しかし,まどか☆マギカは,第1話で,動物は出てくるんですが魔法少女にはなりません.
5話まで来ましたが,いまだに普通の女の子です.
では,5話までかけて何をやっていたか.
魔法少女になることによって生じる,嫌なこと,孤独っぷり,などの
魔法少女になるために必要な覚悟を,描き続けています.
ここで重要なのはテンポ.
魔法少女ものは基本的に主人公が落ち込んでも,1話で復活して敵を倒します.
かつての魔法少女アニメ,プリキュア,おジャ魔女,CCサクラ・・・古くはひみつのアッコちゃん.
これらの主人公は,基本的に前向き.
みんながみんな元気いっぱい!という訳ではないですが,みんな前向きに魔法少女をやって,それが割と楽しそうに描かれます.
しかし,まどか☆マギカでは,これとは反対に主人公をうじうじさせ,アニメーションのテンポを悪くすることで,感情描写が非常に鮮明にしています.
さぁ,これ,この展開,この流,どこかで見たことありません?
そう,かつてのロボットアニメ.
毎回主人公が敵に勝ち,基本的に落ち込むこともなく,まっすぐに前を向いた熱血青年によるアニメから一転.
ウジウジして,「僕はもう戦いたくないんだ.」と言い放つ,アムロ君(ガンダム)やシンジ君(エヴァンゲリオン)と同じ構成になっている!
つまり,魔法少女まどか☆マギカは,かつてのロボット系アニメ内でガンダムがブームを巻き起こしたり,エヴァがブームを巻き起こしたときと同じ構造になっている.
そして,まどか☆マギカでは,今まで普通の女の子だった子が,ある日突然不思議なものに出会って魔法少女になる!
という,今までの主人公が何の迷いもなく即断即決していた,普通の女の子→魔法少女という流れに疑問を投げかけている.
ガンダムでもエヴァでも主人公たちは,ロボットに乗ること自体に抵抗を覚え,悩んでいる.
「もう乗りたくない」「なんで僕が」という疑問をひたすらに問いかけている.
これと同様に,今まで何の疑問もなく魔法少女に変身させてきたところに疑問を投げかけている.

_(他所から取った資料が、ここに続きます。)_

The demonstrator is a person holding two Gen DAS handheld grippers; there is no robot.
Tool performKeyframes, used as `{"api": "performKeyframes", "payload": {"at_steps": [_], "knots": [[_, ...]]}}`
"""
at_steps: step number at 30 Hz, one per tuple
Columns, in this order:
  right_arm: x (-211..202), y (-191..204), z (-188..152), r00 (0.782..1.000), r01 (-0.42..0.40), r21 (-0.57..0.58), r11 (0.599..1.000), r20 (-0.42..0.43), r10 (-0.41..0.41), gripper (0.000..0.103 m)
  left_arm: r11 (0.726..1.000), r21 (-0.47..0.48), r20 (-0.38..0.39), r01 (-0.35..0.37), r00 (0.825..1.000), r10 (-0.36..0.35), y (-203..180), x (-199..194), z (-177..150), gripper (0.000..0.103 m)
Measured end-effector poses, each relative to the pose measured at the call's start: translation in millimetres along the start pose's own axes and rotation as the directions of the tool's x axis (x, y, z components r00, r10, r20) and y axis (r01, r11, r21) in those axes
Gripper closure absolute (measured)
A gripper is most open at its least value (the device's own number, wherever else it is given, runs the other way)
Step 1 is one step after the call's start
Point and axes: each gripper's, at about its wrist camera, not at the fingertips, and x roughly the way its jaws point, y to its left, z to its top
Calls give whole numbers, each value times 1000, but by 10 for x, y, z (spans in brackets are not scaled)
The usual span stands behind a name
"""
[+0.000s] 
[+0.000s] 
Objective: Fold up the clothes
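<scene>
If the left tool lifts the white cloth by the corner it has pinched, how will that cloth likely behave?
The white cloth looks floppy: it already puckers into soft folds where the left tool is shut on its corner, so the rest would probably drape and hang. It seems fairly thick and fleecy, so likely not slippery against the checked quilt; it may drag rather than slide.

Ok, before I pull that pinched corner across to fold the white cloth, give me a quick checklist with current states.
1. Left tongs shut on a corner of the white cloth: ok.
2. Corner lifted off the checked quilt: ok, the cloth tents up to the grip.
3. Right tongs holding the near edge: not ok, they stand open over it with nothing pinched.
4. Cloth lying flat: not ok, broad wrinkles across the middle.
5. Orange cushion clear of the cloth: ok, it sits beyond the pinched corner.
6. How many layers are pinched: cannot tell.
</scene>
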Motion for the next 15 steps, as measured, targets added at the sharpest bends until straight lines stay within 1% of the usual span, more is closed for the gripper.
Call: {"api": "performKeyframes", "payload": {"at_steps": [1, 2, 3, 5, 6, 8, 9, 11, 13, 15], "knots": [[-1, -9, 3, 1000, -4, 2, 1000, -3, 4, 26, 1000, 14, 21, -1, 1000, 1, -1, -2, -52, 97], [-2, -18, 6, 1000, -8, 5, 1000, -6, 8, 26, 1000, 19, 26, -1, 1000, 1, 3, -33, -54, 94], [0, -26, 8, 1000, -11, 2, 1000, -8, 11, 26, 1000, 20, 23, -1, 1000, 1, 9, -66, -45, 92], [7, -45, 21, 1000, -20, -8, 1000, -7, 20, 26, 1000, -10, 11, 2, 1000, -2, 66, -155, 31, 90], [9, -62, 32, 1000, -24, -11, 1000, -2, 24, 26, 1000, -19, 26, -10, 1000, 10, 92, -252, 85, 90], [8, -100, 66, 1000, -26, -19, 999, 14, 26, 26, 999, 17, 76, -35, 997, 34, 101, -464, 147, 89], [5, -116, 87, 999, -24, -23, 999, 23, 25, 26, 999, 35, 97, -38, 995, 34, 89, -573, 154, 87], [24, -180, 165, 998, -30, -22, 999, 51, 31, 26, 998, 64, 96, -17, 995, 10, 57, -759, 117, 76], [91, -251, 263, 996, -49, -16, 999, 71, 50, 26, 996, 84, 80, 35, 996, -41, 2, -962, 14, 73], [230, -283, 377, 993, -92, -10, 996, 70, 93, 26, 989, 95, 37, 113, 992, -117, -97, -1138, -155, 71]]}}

普通の女の子という日常から,魔法少女という非日常に入るときに,もっと一般人的な立場から生じるであろう葛藤を,もう5話も描いている.
このように,プロットの単純さに対して,設定の細かさ,心情描写の鮮明さ,などの深さがかなりあるので,非常に面白い構造になっている.

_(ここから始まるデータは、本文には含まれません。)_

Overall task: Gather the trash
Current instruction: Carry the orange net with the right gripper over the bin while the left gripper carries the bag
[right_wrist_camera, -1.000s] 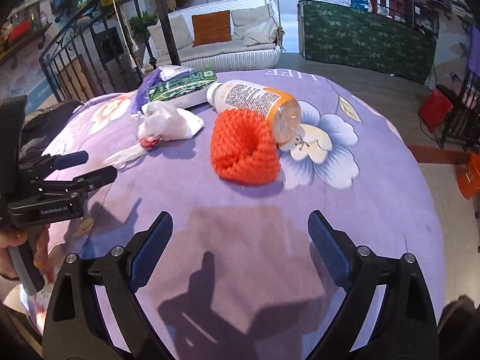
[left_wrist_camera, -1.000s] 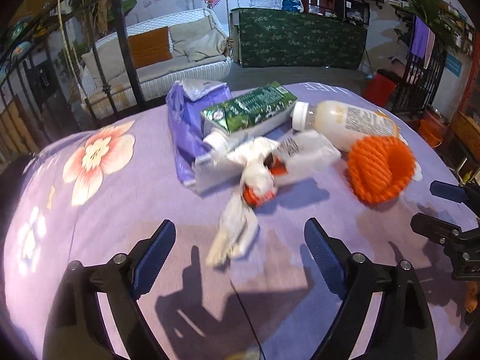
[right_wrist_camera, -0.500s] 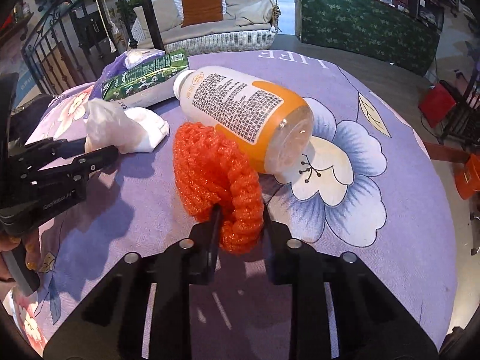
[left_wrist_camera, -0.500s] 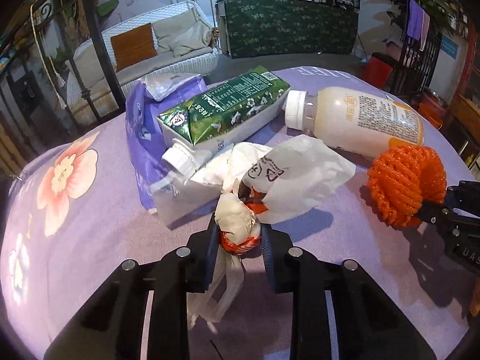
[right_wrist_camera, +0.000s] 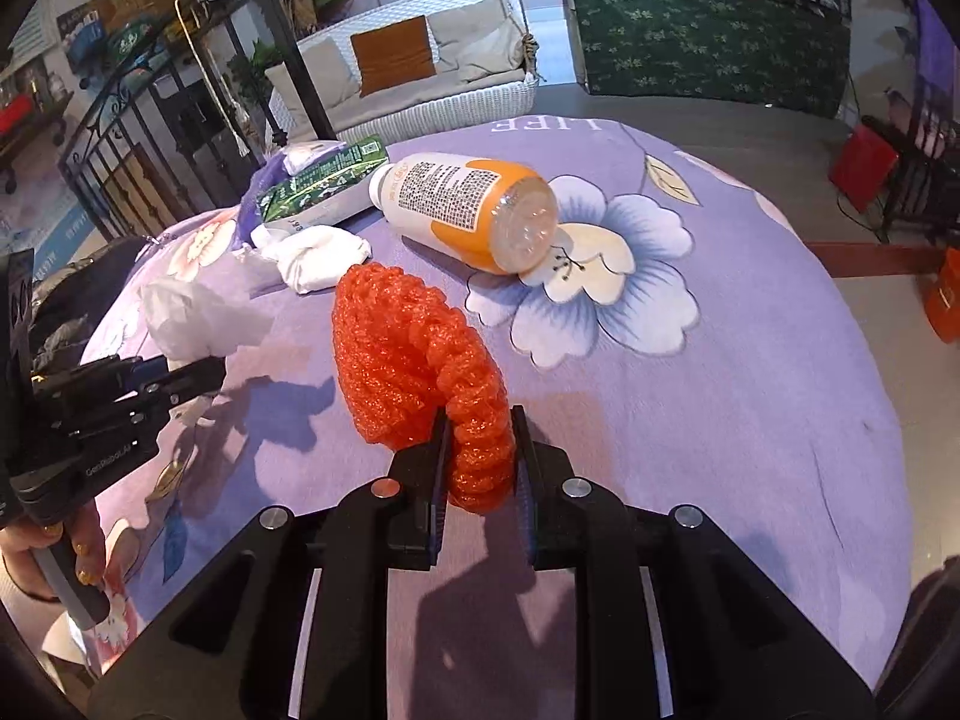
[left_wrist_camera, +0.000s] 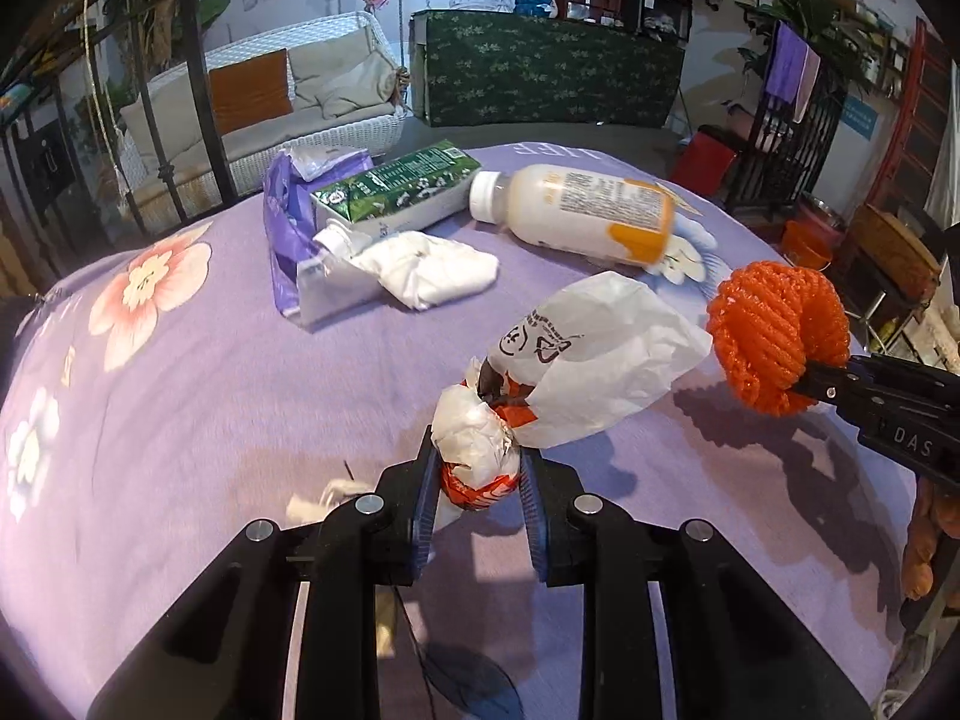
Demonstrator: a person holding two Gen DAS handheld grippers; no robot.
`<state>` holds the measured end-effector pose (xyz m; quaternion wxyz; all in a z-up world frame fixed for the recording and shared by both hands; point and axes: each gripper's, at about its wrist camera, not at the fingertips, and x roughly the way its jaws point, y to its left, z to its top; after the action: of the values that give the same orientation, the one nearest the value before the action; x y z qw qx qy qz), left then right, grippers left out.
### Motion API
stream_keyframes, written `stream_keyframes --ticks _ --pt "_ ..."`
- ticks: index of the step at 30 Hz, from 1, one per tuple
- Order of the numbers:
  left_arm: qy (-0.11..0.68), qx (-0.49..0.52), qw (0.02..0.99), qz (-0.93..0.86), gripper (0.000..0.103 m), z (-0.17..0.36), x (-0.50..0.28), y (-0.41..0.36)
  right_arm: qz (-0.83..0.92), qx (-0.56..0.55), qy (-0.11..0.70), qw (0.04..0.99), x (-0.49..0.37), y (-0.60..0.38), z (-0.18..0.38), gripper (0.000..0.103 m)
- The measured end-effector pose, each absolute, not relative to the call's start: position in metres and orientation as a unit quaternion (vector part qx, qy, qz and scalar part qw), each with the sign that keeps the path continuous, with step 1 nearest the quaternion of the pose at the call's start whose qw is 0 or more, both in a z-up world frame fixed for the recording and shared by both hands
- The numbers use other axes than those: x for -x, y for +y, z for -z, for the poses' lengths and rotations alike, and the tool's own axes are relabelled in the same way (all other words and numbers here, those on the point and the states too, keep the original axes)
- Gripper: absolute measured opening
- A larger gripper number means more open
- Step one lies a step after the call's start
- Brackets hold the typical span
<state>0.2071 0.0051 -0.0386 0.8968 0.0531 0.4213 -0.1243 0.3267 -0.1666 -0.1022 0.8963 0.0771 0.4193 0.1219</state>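
Left gripper (left_wrist_camera: 475, 483) clamps a crumpled wrapper (left_wrist_camera: 591, 354); right gripper (right_wrist_camera: 479, 468) clamps orange foam netting (right_wrist_camera: 414, 360)

We see a homely lounge or café: a white wicker swing sofa (left_wrist_camera: 282, 114) with cushions, potted plants (left_wrist_camera: 822, 12), and a floral purple tablecloth (left_wrist_camera: 180, 360).

Each fisheye view looks from just behind its own black tongs, angled down across the purple flowered table (left_wrist_camera: 180, 396) toward a white wicker sofa (right_wrist_camera: 432, 102). Both share the orange-labelled plastic bottle (left_wrist_camera: 576, 219) and orange foam net (right_wrist_camera: 414, 360).
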Motion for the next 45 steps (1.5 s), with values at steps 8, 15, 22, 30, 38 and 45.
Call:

第1話は見やすい,入り込みやすく,作りこんである設定が奥深いので続けてみられる.
展開がパターンになっている他の魔法少女アニメと違って,毎回先が読めない.
これで,主人公の戦闘シーンのテンポの良さが最高だったら,かなりヤバイ.
シンクロ率が400%になったときのような感じ.
これに追加してもう一つ書かせていただきます.
さすがに新房昭之の演出だけあって,ちょっとこれはすごいものを見ている気がする.
今回,シャフトっぽい実写カットがほとんどない.
そしてカットの切り方が上手い.
化物語をやったときも相当上手かったけど,この人はセリフを乗せたときのカットの切り替えがものすごく上手い.
ほとんど説明みたいなセリフやら,人の顔が映ったり,人物その他の動作で見せているカットじゃないのに,全然画面を見ていたくなる.

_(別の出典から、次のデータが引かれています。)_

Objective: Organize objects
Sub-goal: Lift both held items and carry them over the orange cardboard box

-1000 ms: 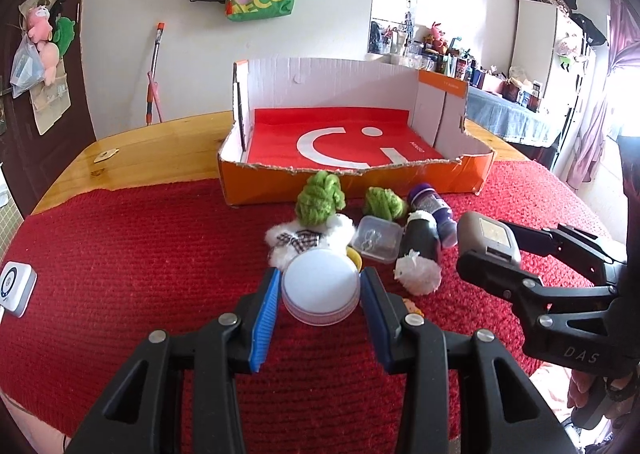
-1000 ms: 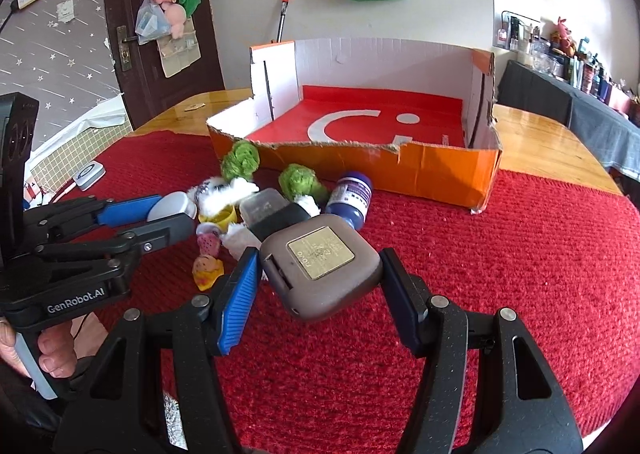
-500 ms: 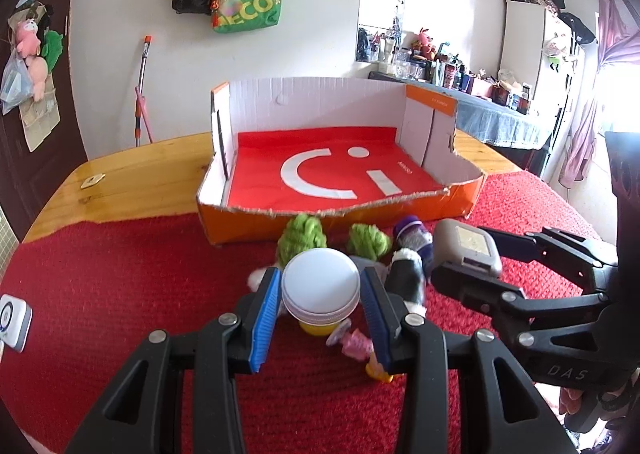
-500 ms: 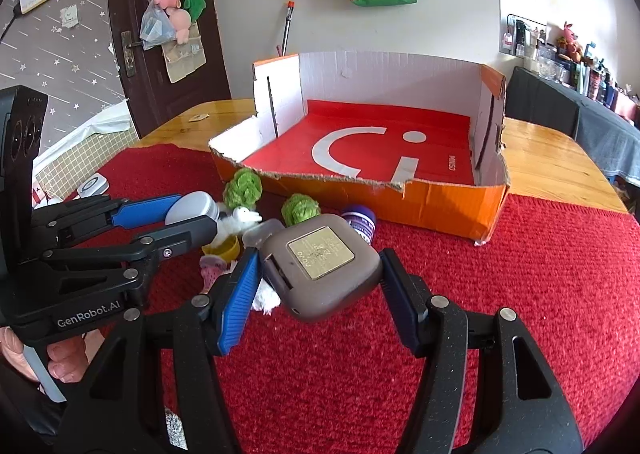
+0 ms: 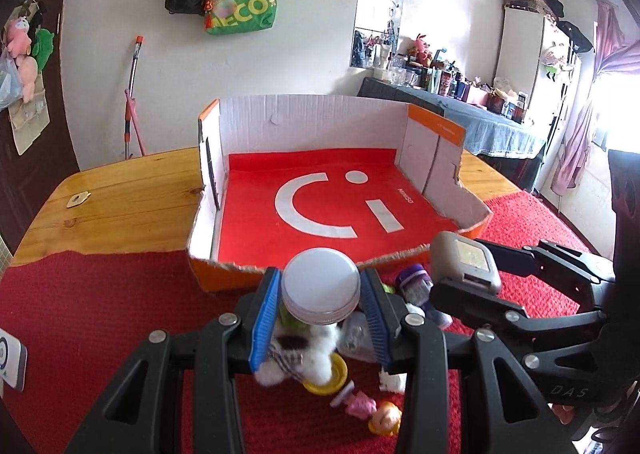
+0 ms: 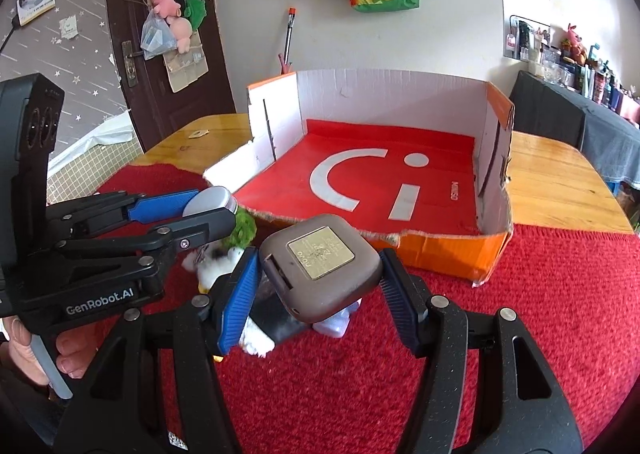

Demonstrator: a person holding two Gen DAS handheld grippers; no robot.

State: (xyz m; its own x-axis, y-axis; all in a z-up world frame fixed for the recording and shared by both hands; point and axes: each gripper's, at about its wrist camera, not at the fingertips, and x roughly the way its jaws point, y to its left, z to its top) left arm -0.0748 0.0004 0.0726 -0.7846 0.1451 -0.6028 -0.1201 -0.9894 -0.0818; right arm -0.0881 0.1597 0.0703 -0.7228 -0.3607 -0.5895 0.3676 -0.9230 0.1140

通常,アニメというのは,絵が完成してから「ダビング」という作業で初めて効果音とBGMと声を入れます.
監督や演出家は,この時点まで,音は頭の中で想像するしかない.
声優が声を当てるときにOKを出すのは,音響監督だから,下手したら本当にこの時点までまったくセリフを聞かないってこともある.
だから,セリフが乗ったときにカットの切り替えがぴったりというのは,異常なんですよ.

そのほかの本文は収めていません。